If You Got a Late Start With Saving
If you're starting later in life, don't despair. The key thing that you need to remember is that the best way to compensate for getting a late start is to aggressively contribute to your accounts.
Save Harder: The older you are, the more you should be saving and diversifying for retirement each month. Don't over-allocate a portion of your portfolio to stocks on the grounds that you need riskier investments to compensate for lost decades of savings. Risk cuts both ways, and if your investments suffer, you won't have as much time to recover.
Use Index Funds: Look for low-fee index funds and spread your investments between a reasonable mix of stocks and bonds. Keep continuing to do that regularly through the rest of your working career with a goal of saving 25 times your current level of spending by the day that you retire.
Keep on Track: Use retirement calculators to make sure that you are on track, and don't pay too much attention to scary headlines in the financial news. You are playing a long-term game, and getting caught up in the daily turbulence of the market will only curb your progress.

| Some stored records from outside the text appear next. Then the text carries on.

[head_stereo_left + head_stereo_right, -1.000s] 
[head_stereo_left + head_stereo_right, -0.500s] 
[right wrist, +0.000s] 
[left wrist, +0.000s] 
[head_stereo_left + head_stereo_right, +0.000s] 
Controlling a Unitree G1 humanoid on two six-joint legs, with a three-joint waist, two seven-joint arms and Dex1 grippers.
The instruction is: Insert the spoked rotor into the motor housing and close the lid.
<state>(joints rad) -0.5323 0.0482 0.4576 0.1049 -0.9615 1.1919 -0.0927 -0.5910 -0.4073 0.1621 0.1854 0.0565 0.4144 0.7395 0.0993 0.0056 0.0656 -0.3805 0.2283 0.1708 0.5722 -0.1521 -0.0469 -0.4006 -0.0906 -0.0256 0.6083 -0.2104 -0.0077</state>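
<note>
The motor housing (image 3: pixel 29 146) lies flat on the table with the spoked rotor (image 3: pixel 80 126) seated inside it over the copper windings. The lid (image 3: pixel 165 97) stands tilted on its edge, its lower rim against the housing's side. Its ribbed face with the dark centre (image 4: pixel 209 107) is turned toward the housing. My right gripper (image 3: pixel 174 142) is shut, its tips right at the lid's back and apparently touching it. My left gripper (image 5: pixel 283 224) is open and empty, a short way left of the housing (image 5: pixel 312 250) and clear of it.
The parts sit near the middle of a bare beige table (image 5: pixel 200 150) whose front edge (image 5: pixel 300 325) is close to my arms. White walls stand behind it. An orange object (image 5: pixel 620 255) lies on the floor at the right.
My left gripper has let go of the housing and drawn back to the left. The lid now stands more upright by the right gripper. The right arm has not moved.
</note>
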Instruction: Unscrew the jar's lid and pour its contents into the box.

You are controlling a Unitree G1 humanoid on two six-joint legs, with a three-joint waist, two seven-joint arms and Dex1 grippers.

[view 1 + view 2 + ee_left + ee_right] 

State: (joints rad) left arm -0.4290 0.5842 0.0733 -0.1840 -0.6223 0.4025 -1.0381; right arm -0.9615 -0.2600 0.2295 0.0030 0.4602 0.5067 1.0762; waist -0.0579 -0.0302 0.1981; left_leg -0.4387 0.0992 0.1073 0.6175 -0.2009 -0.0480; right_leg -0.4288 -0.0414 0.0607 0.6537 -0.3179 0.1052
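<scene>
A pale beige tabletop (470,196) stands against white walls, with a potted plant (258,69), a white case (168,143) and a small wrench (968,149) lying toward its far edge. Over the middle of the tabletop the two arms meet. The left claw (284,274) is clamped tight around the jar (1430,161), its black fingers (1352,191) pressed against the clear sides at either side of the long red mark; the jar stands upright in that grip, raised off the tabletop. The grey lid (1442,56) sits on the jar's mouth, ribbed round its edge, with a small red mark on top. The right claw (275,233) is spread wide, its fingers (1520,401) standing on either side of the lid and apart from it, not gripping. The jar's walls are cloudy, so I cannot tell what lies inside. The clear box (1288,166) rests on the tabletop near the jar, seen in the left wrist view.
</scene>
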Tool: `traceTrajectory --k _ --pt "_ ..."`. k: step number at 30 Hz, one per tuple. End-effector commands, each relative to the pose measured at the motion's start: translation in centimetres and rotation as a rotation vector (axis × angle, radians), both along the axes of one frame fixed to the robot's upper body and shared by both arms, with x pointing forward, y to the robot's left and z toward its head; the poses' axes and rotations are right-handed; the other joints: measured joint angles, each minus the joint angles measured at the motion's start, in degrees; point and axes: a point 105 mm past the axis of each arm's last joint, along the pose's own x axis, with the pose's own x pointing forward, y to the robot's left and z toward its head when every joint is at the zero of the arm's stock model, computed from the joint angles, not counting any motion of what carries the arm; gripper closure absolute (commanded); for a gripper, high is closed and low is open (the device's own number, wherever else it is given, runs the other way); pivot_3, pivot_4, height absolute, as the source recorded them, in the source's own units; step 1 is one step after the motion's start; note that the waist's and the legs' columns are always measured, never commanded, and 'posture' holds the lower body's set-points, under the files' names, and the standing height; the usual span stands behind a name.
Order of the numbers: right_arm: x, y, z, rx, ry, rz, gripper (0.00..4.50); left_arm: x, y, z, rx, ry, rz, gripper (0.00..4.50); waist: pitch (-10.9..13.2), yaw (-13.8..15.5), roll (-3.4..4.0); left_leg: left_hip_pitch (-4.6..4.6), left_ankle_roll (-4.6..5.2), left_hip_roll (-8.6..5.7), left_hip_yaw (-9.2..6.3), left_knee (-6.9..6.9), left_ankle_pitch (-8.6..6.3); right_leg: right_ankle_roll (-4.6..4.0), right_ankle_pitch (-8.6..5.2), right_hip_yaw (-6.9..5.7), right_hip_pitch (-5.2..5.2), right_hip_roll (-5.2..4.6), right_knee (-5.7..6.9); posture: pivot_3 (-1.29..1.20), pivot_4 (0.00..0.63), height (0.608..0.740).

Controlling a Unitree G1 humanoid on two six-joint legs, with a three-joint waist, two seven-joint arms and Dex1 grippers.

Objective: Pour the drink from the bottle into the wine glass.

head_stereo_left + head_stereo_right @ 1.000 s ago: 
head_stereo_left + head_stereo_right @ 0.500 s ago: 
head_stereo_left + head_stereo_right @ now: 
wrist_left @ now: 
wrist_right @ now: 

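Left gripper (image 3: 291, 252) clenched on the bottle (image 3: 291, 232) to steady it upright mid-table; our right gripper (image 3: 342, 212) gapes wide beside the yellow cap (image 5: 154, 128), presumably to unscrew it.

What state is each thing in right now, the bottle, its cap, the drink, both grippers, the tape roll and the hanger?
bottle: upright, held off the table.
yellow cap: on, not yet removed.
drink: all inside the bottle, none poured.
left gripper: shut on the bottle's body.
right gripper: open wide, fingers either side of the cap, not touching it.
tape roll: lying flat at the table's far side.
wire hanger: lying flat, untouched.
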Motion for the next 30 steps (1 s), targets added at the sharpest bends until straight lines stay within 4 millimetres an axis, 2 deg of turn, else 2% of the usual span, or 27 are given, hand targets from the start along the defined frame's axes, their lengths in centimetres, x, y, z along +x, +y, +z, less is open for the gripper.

If you're saving for retirement with a late start, focus on ways that you can either boost your income or lower your expenses. If you can, do a combination of both.
Redefine What Retirement Means
By 2024, the Bureau of Labor Statistics projects that the labor force will grow to about 164 million people. That number includes about 41 million people who will be ages 55 and older—of whom about 13 million are expected to be ages 65 and older.
"People are working later in life for a number of reasons. They are healthier and have a longer life expectancy than previous generations. They are better educated, which increases their likelihood of staying in the labor force. And changes to Social Security benefits and employee retirement plans, along with the need to save more for retirement, create incentives to keep working."
If you got a late start to saving and need to earn more to make up the difference between what you need and what you have, consider a few alternatives before you "officially" retire:
- If you love your job, it could make sense to stay and take advantage of employer-matching contributions alongside catch-up contributions to your 401(k). Not to mention, you get to keep your other benefits a little longer.
- Use your decades of experience to work part-time as a consultant for a few years while your money continues to grow.
- Start a second career in something you've always been passionate about. If taking a pay-cut allows you to be on track to meet your retirement savings needs, embark on a new journey in a new industry for a few more years.
Redefine Lifestyle in Retirement
Maybe you didn't get a late start with saving but can't spare the extra change to build a portfolio that reflects your current level of spending.
If earning extra money isn't possible, then you might have to redefine what kind of lifestyle you want to live in retirement. There are plenty of ways to cut costs and maintain an active lifestyle in retirement.
Instead of keeping the house you currently own, it may make more sense to downsize and retire to a state with no income tax. You could take it a step further and retire someplace overseas that has a lower cost-of-living.
There are plenty of ways to make retirement work, you just need to play with the numbers to see what's possible for you. Even if you don't envision a $1 million retirement portfolio, save what is reasonable for you, and then evaluate adjust the habits that define your lifestyle.